EXERCISE GOAL ▸
Pictures are not part of the answer. Return the lines from the one containing "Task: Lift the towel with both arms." through the end of the data, both included, exactly as they appear.

DATA SHOWN ▸

----------------

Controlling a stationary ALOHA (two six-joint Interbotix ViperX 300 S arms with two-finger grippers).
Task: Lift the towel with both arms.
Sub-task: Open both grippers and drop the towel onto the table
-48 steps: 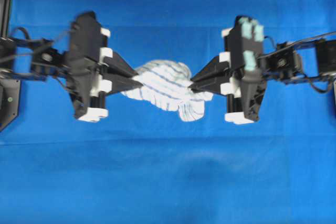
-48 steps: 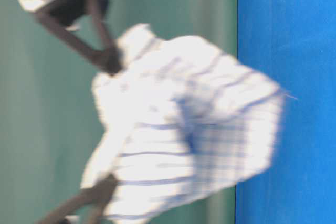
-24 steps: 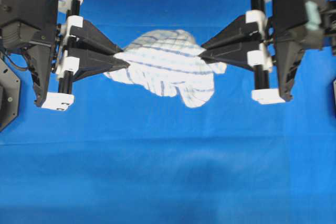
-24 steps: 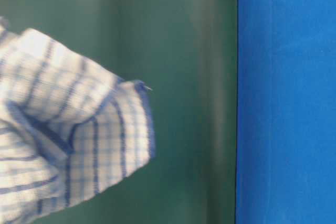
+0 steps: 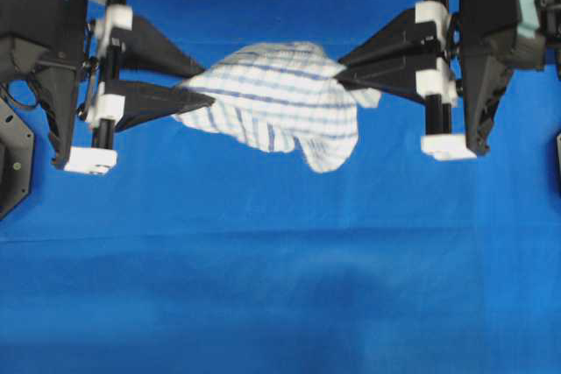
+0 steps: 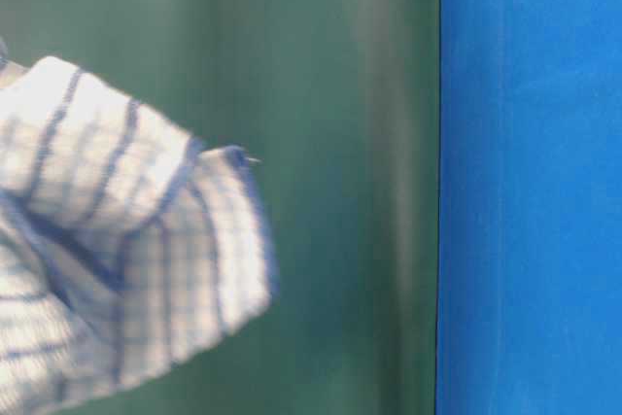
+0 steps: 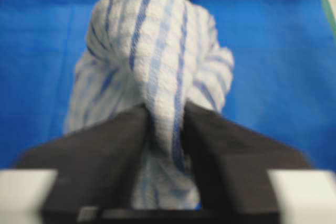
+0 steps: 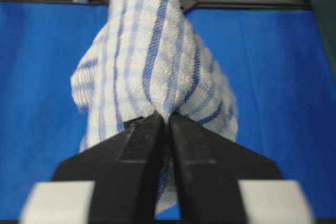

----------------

SOLVED PROBLEM ▸
Task: Lift the towel with both arms.
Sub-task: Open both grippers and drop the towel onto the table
-48 steps: 
-48 steps: 
-24 steps: 
-24 steps: 
+0 steps: 
+0 steps: 
+0 steps: 
+0 steps: 

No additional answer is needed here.